订好了晚上的机票,他早早下班,一溜小跑进了“热风”。“累死了,今晚还要出差。”
庄红半天没说话,只是盯着他看,眼神里什么滋味都有。“我今天打电话是想说,”她终于开口,“我不该使小性子,毕竟我们只是朋友。”他赶紧说责任在他,应该及时打个招呼的。他突然想起死鱼,问她怎么办。“啊?”她很紧张,“那我现在就跟你过去看看。”他立刻想起了他俩在屋里的情形。“来不及了,”他说,“我回去收拾了东西就得去赶飞机。”
“那,你有多余的钥匙吗?留一把在这儿,我带人去打理?”
他说回头送来。
把钥匙留给她合不合适呢?他想了一路,没发现有什么不好。
到家后他给庄青打了电话。庄青羡慕得哎呀、哎呀的,他要她趁周末飞来与他聚会。“那我等你的消息哦!”她声调都变了。

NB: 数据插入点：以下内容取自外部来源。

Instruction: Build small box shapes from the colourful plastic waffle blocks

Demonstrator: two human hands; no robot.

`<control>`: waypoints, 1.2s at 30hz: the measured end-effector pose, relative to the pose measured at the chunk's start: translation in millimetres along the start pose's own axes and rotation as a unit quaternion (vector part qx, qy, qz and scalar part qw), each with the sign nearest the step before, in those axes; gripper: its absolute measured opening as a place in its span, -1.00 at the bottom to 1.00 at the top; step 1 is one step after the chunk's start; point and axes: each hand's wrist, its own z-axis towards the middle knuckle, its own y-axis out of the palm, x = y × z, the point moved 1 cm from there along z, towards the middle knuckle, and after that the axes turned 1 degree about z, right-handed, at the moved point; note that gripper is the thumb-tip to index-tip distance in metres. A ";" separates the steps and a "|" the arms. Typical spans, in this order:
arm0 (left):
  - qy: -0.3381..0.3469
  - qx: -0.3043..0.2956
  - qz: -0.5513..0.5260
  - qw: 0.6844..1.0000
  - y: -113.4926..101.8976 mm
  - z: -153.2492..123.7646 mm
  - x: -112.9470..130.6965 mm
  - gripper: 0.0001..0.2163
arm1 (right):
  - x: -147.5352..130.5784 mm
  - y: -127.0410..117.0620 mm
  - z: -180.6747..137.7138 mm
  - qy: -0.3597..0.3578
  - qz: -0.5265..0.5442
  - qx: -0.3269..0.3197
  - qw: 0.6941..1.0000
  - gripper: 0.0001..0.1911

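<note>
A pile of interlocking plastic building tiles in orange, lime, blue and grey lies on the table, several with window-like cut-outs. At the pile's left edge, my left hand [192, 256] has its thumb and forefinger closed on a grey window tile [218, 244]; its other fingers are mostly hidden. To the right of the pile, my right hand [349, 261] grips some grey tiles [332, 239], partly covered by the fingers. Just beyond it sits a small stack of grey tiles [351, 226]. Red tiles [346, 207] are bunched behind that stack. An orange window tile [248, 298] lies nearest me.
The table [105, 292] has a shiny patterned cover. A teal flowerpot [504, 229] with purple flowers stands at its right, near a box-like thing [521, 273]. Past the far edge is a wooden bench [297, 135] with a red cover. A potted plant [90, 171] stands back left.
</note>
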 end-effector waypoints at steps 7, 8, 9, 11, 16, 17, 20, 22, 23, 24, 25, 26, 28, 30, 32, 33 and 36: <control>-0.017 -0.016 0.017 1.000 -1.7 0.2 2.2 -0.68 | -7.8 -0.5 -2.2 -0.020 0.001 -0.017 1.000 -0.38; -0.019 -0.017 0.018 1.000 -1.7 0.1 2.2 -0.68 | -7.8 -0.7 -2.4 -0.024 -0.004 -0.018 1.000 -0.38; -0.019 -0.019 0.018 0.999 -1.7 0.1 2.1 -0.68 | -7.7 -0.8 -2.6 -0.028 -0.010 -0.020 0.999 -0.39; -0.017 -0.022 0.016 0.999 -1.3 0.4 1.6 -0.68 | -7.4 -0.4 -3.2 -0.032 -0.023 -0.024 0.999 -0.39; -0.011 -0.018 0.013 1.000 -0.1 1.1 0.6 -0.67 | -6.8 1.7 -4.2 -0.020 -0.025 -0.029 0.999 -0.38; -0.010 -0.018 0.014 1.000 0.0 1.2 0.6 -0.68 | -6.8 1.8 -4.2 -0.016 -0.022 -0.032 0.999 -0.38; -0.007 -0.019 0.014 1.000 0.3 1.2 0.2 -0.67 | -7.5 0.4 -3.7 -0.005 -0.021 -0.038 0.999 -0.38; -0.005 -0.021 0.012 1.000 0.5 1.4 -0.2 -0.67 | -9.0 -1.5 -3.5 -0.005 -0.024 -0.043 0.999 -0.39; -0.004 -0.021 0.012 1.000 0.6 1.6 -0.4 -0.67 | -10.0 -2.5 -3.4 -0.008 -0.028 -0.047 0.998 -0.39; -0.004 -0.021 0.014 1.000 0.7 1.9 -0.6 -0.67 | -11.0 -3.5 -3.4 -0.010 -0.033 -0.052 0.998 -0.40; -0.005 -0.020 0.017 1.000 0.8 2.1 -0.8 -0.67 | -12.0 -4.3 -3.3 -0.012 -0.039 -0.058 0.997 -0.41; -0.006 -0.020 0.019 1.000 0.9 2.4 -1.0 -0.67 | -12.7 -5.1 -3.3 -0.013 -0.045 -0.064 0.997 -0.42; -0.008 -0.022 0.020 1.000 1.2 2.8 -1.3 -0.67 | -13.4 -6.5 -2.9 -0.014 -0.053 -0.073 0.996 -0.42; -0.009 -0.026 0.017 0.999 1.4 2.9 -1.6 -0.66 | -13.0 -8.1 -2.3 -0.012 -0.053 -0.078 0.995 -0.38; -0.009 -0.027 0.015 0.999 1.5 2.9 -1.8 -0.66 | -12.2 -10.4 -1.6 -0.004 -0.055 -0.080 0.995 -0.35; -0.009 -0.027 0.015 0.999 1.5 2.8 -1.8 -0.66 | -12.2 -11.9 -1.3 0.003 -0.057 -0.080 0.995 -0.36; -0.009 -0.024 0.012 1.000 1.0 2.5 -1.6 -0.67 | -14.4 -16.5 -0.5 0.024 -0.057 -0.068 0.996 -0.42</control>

崔宁生在“热风”门口换乘公交时,正值高峰段,他把钥匙交给庄红就赶车去了。
北方燥热树又少,崔宁生跑的都是县城和乡镇,每天晒得冒油。庄青起初很想来,听说这情况就犹豫了。女孩都怕晒,除了旅馆崔宁生也没发现她可以待的地方。接下来还有那么多地方要跑,想到这一点崔宁生心里就发毛。县城里的宾馆半夜会有骚扰电话,门缝里也经常塞进些小姐联系方式,他也动心,但不敢。好容易有了个提拔的机会,这当口千万不能出事。起初他每晚跟庄青聊微信,可删除前回看一遍,跟头天的几乎一模一样。一场新的爱情迄今没玩出新花样,这很令他沮丧。
他有时也想庄红,但没有她的微信,搜也搜不到。她为什么不用微信?这些天他见过很多胖女人,都没她性感。
转了一个多星期,崔宁生向院长汇报说这些地方的学生都愿意去南方上学,他们关心毕业后的就业。院长连声说:“怎么样?怎么样?我早说过!”崔宁生刚想要求回去休息几天,院长已开了口:“你抓紧把剩下的地方跑完,等你回来研究方案呐。”
挂了电话崔宁生朝床上一倒,连跟庄青聊微信的心思都没了。
南方丘陵地区也热,只不过是换成了闷热而已。自打他留意“热风”那两个斜体字后,今年到现在都没凉快过,也不知是不是心理作用。庄青给他来过一次电话,当时车正开在盘山公路上,听也听不清,大概是说公司又忙了,出来跟他见面已不可能。
此后的行程他抓得很紧,可还是用了一个多星期。庄青说他们最近每天加班,但她会尽早去看他。下了飞机已是下班高峰,车过“热风”时天色已暗,店里却没亮灯,卷帘门还拉下了。肯定是有人约她,想到她的肉手正被一个男人揉捏,崔宁生心里就不是味。
到家一开门他吓一跳,灯开着,家里整洁得像是走错了地方。卫生间传出哗哗的水声,赤身裸体的庄红被他吓得尖叫起来。他们对视一会,他忽然开始脱衣,只几秒钟的工夫就和她一起站在了莲蓬头下。他们从那里开始,一直做到卧室,既是创新又是重温。
他请她出去吃饭,她却先要把地上的水迹拖干净。“我估计你要回来了,”她说,“先过来打扫一下。看起来好多了吧?”
他真的感动了,搂着她不放。“我把拖把放好呀!”她说。两人相拥走向门口,门一开,他们都愣住了。
庄青张着嘴瞪着他们,忽然尖叫起来。
崔宁生心里不踏实,那晚之后就再没跟两姊妹中的任何一个联系过。直到招生开始,院长都没跟他单独商量过任何事,照面时目光总是越过他看更远的地方。招生情况不错,学院增加了系科,崔宁生仍然带班。他想找机会问院长训导处的事却没底气。那天老生为新生打扫教室,院长检查后叫住了崔宁生。
“我没想到你伪装得这么好,我也没想到你是这样的人。”
崔宁生不敢接茬。
“我是看在你招生辛苦的份儿上,否则你都不能再在这上班。好自为之吧。”
崔宁生在办公室里坐了很久。眼下没别的地方可去,这窄小的隔档看来一时半会还告别不了。外面下起了雨,越下越大,在走廊栏杆上砸出一片雾。
“热风”黑灯瞎火的,卷帘门上贴着张字条,“招租”。再看门头上,招牌还在,斜体字拖着几道平行线。
车上两位乘客在议论今年的天气。“这下凉快了。”“是的,今年热的时间也太长了。”
崔宁生裤脚管和肩头都是湿的,几个月来第一次感觉到冷。“热风真的吹完了。”他对自己说。